Abdominal Ultrasonography (US) in the emergency department revealed a normal intrauterine pregnancy with a single alive fetus. On the pouch of Douglas, there was an echogenic image with suggestive of a blood clot. There was a small amount of free fluid in the perihepatic and perisplenic space.

An abdominal-pelvic computerized tomography (CT) was performed to aid the differential diagnosis. Immediate evaluation of the CT scan images revealed hemoperitoneum but without an identifiable origin. At this point, the tachycardia was severe (150-160bpm), and the abdominal pain was worsening. Assuming hemorrhagic shock with hemoperitoneum, the team decided to perform an emergency laparotomy. Under general anesthesia, an exploratory laparotomy was performed. During the procedure, a laceration of the left posterior leaf of the broad ligament was detected. An active site of bleeding from the left uterine artery branch with blood pulsating from the laceration was identified and sutured. There were no signs of obvious underlying condition such as endometriosis observed. The estimated blood loss was 2000 mL. Intraoperatively, the patient was resuscitated with 1600 mL of crystalloids, 4 units of erythrocyte concentrate, 3 units of fresh frozen plasma, 2g of fibrinogen, and 1g of tranexamic acid. The patient was admitted to the intensive care unit under vasopressor support. The abdominal US performed immediately after surgery revealed intrauterine fetal death.

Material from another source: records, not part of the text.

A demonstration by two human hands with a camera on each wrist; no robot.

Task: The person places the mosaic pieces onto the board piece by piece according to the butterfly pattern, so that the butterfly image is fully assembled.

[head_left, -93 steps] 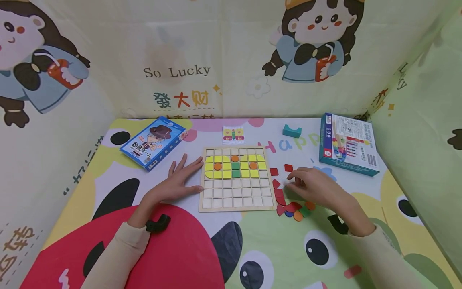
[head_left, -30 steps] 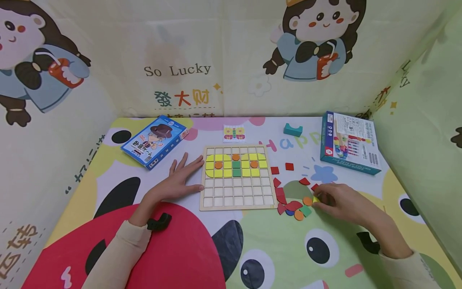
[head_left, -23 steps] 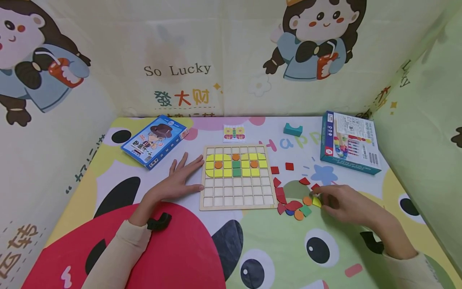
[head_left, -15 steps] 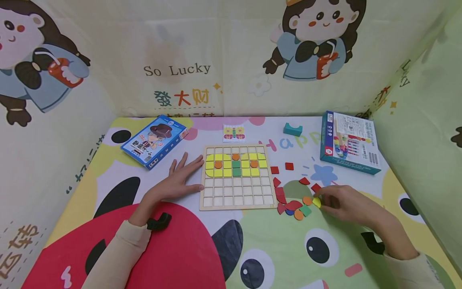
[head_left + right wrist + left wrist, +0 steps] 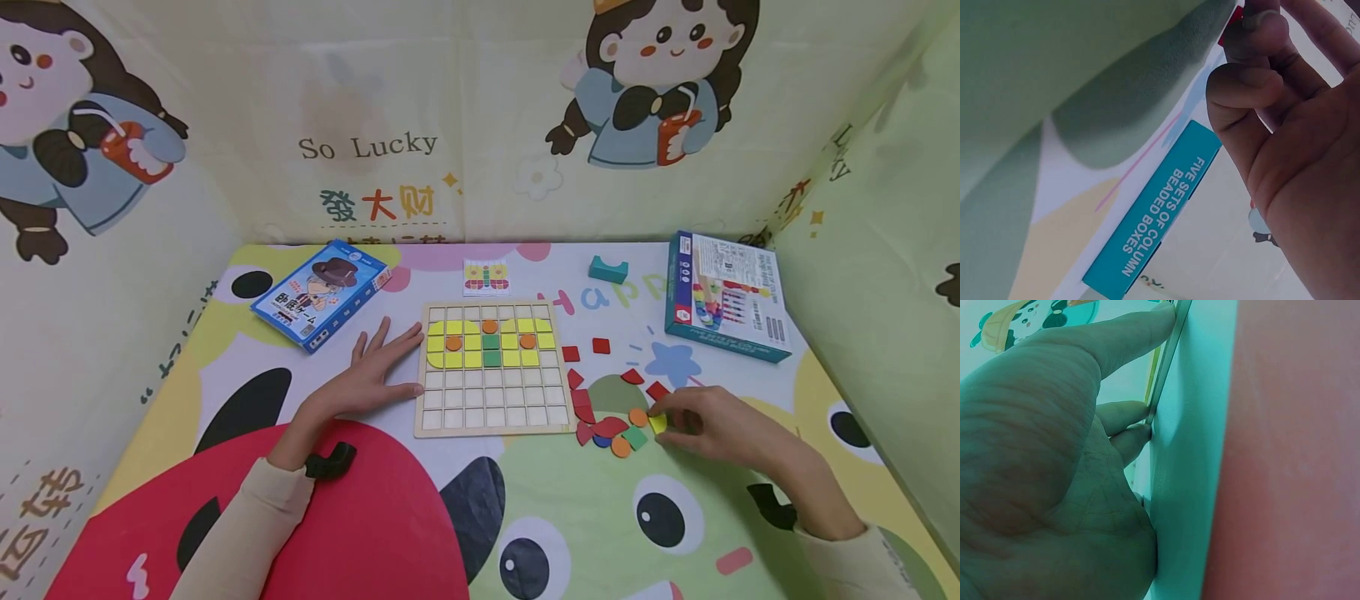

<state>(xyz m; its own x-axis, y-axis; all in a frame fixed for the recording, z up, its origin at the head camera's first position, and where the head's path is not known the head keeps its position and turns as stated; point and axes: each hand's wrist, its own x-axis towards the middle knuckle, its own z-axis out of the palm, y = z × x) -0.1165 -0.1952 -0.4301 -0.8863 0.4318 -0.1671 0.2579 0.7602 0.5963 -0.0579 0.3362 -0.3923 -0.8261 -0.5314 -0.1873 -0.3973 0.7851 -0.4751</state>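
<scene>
A wooden grid board (image 5: 495, 433) lies flat on the table. Yellow, orange and green tiles fill part of its upper rows, while the lower rows show bare cells. My left hand (image 5: 367, 379) lies spread along the board's left side, thumb and fingertips touching the edge; the left wrist view shows the thumb (image 5: 1132, 337) against the rim. Right of the board, my right hand (image 5: 708, 425) pinches a small yellow tile (image 5: 657, 424) between thumb and curled fingers, low at the table. The tile is partly covered by the fingers and does not show in the right wrist view.
Loose tiles lie right of the board: red squares (image 5: 601, 346), orange rounds (image 5: 621, 447), a green one (image 5: 634, 437). Behind stand a butterfly pattern card (image 5: 486, 277), a teal block (image 5: 608, 270), a blue box (image 5: 322, 296) and a teal-edged box (image 5: 731, 296).
My right hand has moved right and nearer me, from beside the red squares to the yellow tile, which has shifted slightly at its fingertips. My left hand has stayed at the board.
</scene>
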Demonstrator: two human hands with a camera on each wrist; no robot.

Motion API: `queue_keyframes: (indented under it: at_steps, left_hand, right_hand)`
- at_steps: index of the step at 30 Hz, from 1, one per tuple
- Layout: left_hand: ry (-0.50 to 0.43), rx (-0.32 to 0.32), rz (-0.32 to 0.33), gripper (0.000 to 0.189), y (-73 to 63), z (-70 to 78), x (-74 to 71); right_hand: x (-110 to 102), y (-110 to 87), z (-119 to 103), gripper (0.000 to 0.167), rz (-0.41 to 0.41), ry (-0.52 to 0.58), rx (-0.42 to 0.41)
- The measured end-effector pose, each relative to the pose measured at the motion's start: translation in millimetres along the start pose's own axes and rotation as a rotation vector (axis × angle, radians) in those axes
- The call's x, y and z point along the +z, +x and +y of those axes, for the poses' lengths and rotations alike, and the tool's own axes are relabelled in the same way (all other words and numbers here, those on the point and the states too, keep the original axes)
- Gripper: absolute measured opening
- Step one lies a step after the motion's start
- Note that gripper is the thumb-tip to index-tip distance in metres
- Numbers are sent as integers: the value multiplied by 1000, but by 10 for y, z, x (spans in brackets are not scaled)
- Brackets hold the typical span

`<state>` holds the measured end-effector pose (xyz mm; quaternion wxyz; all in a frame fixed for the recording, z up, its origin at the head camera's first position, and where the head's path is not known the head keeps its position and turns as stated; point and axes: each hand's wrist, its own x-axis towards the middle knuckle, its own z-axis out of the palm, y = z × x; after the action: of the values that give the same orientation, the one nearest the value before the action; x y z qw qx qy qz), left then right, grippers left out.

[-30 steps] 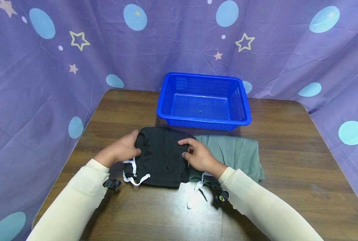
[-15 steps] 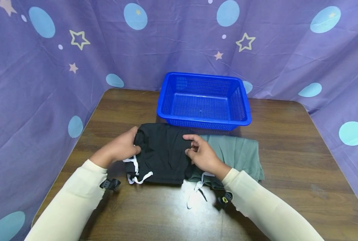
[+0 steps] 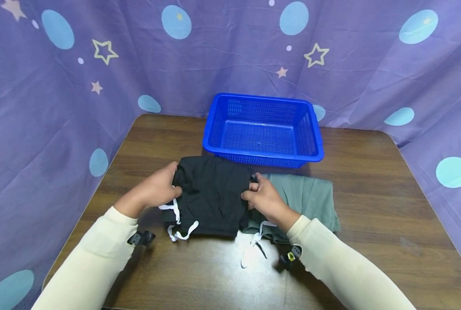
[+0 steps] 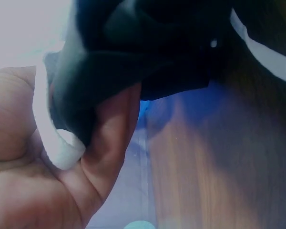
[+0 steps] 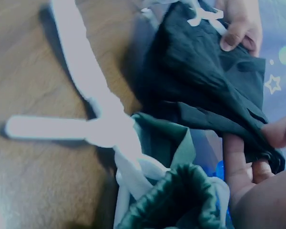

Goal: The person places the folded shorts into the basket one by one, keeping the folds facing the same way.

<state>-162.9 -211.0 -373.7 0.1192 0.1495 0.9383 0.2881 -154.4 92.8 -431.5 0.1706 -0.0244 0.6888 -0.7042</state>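
Observation:
A folded pair of black drawstring shorts [image 3: 215, 193] hangs between both hands, its lower part close over the table. At its left edge my left hand [image 3: 157, 187] pinches the cloth, thumb in front and fingers behind. White drawstring [image 3: 191, 230] dangles from that side, and in the left wrist view a white cord loop [image 4: 62, 148] lies against the palm. My right hand [image 3: 267, 200] pinches the right edge, its fingers under the fabric [image 5: 205, 81] in the right wrist view. Beneath the right hand and wrist lies a folded green drawstring garment [image 3: 308, 193].
Behind the clothes stands a blue plastic basket [image 3: 263, 154], with nothing in it, near the back edge of the wooden table [image 3: 370, 206]. A white cord [image 3: 250, 249] from the green garment trails toward the front. A purple patterned curtain [image 3: 230, 56] surrounds the table's far sides.
The black shorts have risen slightly and shifted a little right and away from me. My right hand moved right and its fingers closed on the edge; the left kept its grip.

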Motion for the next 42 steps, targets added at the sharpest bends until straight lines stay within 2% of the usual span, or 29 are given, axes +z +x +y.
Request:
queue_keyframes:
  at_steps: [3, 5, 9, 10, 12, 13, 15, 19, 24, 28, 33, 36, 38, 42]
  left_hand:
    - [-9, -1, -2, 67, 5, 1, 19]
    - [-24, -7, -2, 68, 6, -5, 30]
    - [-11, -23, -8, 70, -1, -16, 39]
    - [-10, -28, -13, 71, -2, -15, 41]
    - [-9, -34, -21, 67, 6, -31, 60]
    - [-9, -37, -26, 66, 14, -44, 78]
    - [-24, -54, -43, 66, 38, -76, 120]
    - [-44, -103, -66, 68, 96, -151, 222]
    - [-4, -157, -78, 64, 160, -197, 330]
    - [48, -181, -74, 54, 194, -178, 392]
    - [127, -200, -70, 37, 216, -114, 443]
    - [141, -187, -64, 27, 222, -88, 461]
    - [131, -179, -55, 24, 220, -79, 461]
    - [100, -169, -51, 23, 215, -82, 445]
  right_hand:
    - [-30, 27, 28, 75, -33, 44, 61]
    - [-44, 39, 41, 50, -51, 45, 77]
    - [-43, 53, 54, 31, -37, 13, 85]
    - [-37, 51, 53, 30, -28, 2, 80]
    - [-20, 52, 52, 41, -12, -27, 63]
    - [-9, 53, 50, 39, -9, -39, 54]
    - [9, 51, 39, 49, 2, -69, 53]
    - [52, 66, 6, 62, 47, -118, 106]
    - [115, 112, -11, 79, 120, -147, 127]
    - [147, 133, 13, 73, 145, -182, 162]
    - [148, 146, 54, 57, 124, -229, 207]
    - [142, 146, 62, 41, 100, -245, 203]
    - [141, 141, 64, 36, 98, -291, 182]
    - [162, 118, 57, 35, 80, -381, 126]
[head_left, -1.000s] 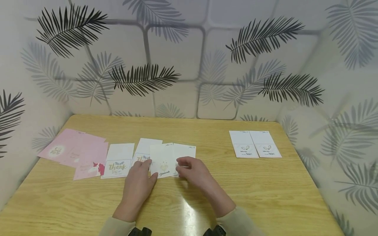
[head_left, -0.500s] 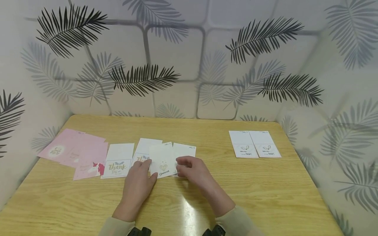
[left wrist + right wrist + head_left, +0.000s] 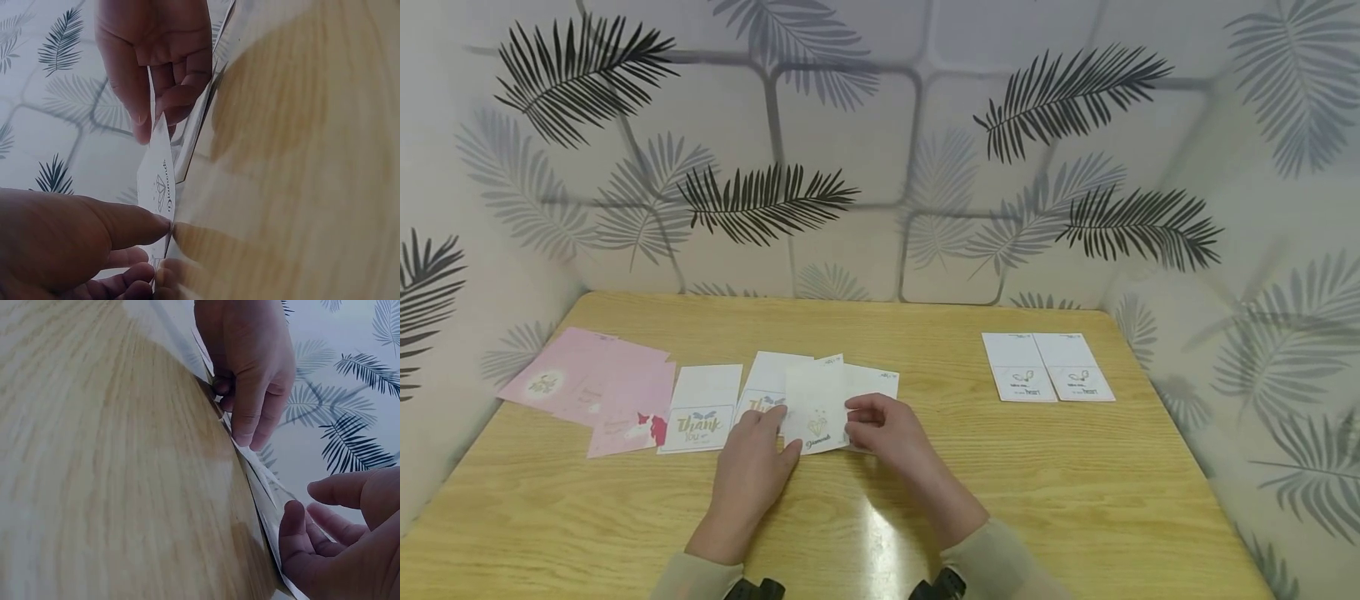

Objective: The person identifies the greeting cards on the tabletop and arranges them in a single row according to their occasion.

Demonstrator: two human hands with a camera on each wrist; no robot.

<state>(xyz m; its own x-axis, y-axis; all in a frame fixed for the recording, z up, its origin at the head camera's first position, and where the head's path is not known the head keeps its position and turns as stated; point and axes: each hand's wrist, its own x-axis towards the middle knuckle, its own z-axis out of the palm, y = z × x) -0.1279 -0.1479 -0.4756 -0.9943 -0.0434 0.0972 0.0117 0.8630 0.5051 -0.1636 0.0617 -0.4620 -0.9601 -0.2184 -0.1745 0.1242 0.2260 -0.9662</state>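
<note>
A cream card (image 3: 815, 408) with a gold diamond and the word "Diamonds" lies between my hands, its right side raised and bent. My left hand (image 3: 751, 475) holds its lower left edge, the thumb at the bottom corner. On the opposite side my right hand (image 3: 895, 437) pinches the right edge between thumb and curled fingers; in the left wrist view this hand (image 3: 156, 50) is above the tilted card (image 3: 157, 181). Behind it, partly covered, lies another white card (image 3: 871, 383). A "Thank you" card (image 3: 767, 375) reaches under my left fingers.
Another "Thank you" card (image 3: 703, 387) lies further left, beside several overlapping pink cards (image 3: 617, 375). Two matching white cards with heart lettering (image 3: 1051, 367) stand side by side at the right. A leaf-patterned wall (image 3: 880, 167) borders the wooden table (image 3: 1037, 483).
The diamond card's right side has risen and bent, and its top edge now slants up to the right. My right hand has shifted slightly left; the left hand has stayed put.
</note>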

The recovery was favorable, and psychological support was offered. The delivery of the fetus occurred spontaneously on day 4. The patient was discharged on day 6 after admission under lactation suppression. Fifteen days after admission, the patient became dyspneic and complained of pleuritic chest pain—pulmonary thromboembolism was diagnosed. Anticoagulation (apixaban) was instituted. Three months after, the patient was stable with no other hemorrhagic/thrombotic events. In the interim, the patient withholds her reproductive life plan, and her main concern is the recurrence of the spontaneous uterine artery laceration. Regarding the possibility of recurrence, a pelvic angio-MRI was performed revealing no further vascular malformations.